Even when it became clear that the only existential vision and horizon remaining to us is "living by the sword" - from operation to war in an endless cycle - not only did we get used to the idea in jig time, we fell in love with it and we began to find its minuscule consolations and joys: for example, the high response to the serial emergency call-up orders, or the wonderful news that this time, in Operation Defensive Shield 2, the reservists will actually get food. So what's bad?
Just look at the wondrous power of adaptation. Like the hanged man who kept twitching and jerking "until he got used to it," we too are getting accustomed to every situation and even learning to love it. After all, what is it that turns adaptation into such an amazing and riveting phenomenon? The gradualness of it.
Think about it: If we had been wrenched from our routine life of two years ago, say, and abruptly thrust into our present way of life, we would have shuddered, we would have fainted, we would have torn out our hair in disbelief and despair. Is it conceivable that we should find ourselves in such a horrific situation? But because each day is worse than the one before, and we reached our present pass gradually, we are pleased at the soft landing.
Gradually - though also quickly - the joys and qualities of our lives are being torn off, like petals from a flower. Stores are constantly closing as in a protracted decline; entertainment areas are growing dark like a slowly sinking ship; jobs are vanishing; prospects are fading; the Hebrew sites are disappearing from the Internet one after the other; the channels are disappearing from cable television: first the Italian channel went, then Channel 10, and soon, it's said, Channels 8 and 3 will go; Hebrew Book Week will be held in closed areas; loneliness is increasing, the world is receding. Our lives are coming more and more to resemble the fading consciousness of the computer HAL in the film "2001: A Space Odyssey," when the machine is turned off lobe by lobe: first the sense of humor goes, then the sense of criticism turns into mush, the thought process devitalizes, the circuits diminish. Even the guides to leisure have stopped dealing with restaurants, fairs and events, and are focusing more and more on home delivery options, articles about the latest tour of the refrigerator in the kitchen, or reports from the "inner I." Our bounds of jurisdiction are slowly being reduced to the Israeli version of the "Balata camp" - the tiled floor between the hall and the balcony. But wait a minute - did Arafat have more space in the Muqata?
So all in all, it's not such a big tragedy. You can get used to anything. And besides, we will at least take consolation in the fact that we are only living through this stage of the deterioration and not in the next stage, when even the house may no longer be safe.
But why look at the down side of negativity? It's possible that the wonderful power of adaptation is testimony to our vitality, flexibility and our dynamic lust for life.
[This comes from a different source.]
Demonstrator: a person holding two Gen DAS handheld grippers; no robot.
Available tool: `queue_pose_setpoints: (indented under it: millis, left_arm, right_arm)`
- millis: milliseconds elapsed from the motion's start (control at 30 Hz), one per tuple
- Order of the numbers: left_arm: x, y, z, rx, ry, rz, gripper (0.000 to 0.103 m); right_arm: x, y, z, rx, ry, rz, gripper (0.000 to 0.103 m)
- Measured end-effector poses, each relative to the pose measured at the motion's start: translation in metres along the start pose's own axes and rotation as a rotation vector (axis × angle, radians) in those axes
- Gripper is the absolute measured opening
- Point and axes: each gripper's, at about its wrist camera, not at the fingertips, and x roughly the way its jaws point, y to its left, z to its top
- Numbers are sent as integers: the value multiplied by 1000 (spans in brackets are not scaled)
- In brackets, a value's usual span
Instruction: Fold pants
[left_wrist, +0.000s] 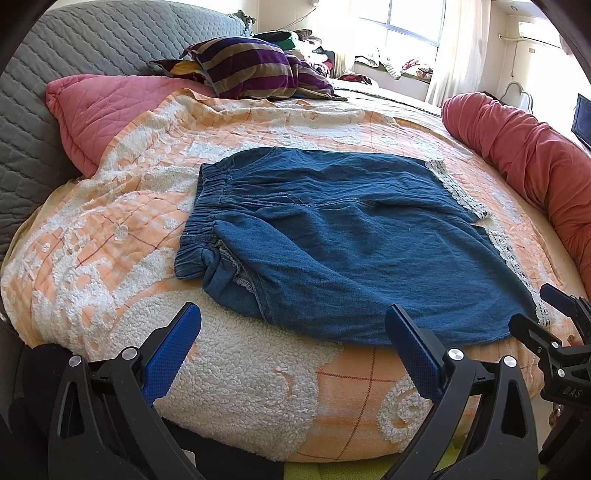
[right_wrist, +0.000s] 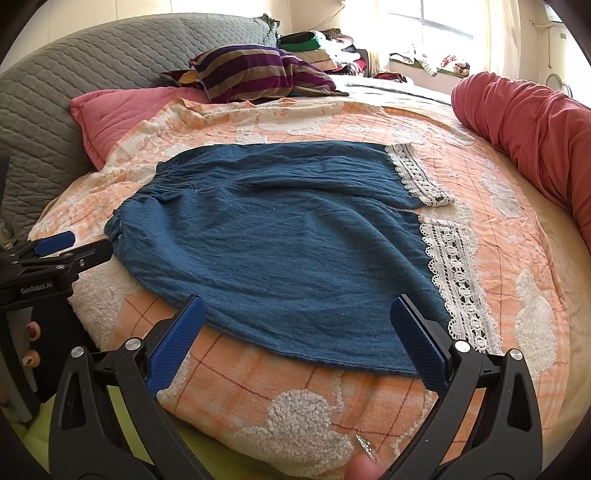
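— On the orange and white blanket (left_wrist: 110, 236), what lies flat?

— Blue denim pants (left_wrist: 351, 236), short ones, spread across the middle of the bed. Their gathered elastic waistband (left_wrist: 207, 218) is at the left and the 2 leg openings with white lace trim (right_wrist: 447, 266) are at the right.

— Where do they sit against the left gripper (left_wrist: 291, 321)?

— Just beyond it. Its 2 blue-padded fingers are spread wide, and the near hem of the pants runs between their tips in the left wrist view. Whether the pads touch the cloth I cannot tell; nothing is pinched.

— And the right gripper (right_wrist: 295, 314)?

— Also spread wide and holding nothing. In its own view the near edge of the pants lies between the fingertips, with the right finger just beside the lace corner. In the left wrist view it shows at the right edge (left_wrist: 546, 314), next to that same corner.

— Any writing?

— 2 bits. In the right wrist view the left gripper's black body at the left edge reads "GenRobot.AI". In the left wrist view the right gripper's body carries "DAS".

— What else is around?

— A pink quilted pillow (left_wrist: 96, 110) at the far left, a striped purple and tan cushion (left_wrist: 251, 66) beyond it, a red bolster (left_wrist: 524, 155) along the right, and a grey quilted headboard (left_wrist: 74, 44) behind. A fingertip (right_wrist: 364, 469) shows at the bottom of the right wrist view.
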Motion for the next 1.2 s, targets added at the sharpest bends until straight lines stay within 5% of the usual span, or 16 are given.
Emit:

A case in point is the Tel Aviv restaurant that is now offering home delivery with the slogan "Now you can enjoy yourself safely at home" (for those who are afraid to come to the restaurant itself for a "meal of the brave"). Not only is the menu available on the Internet, you also have the option of getting home delivery - "for cooking and pampering at home for a minimum of 10 people" - of the chef himself! The restaurant summed up our whole adaptive situation - all our misery that rejoices in its portion - with these few deathless words, which appear at the head of the advertisement: "The situation sucks (with olive oil and oregano)."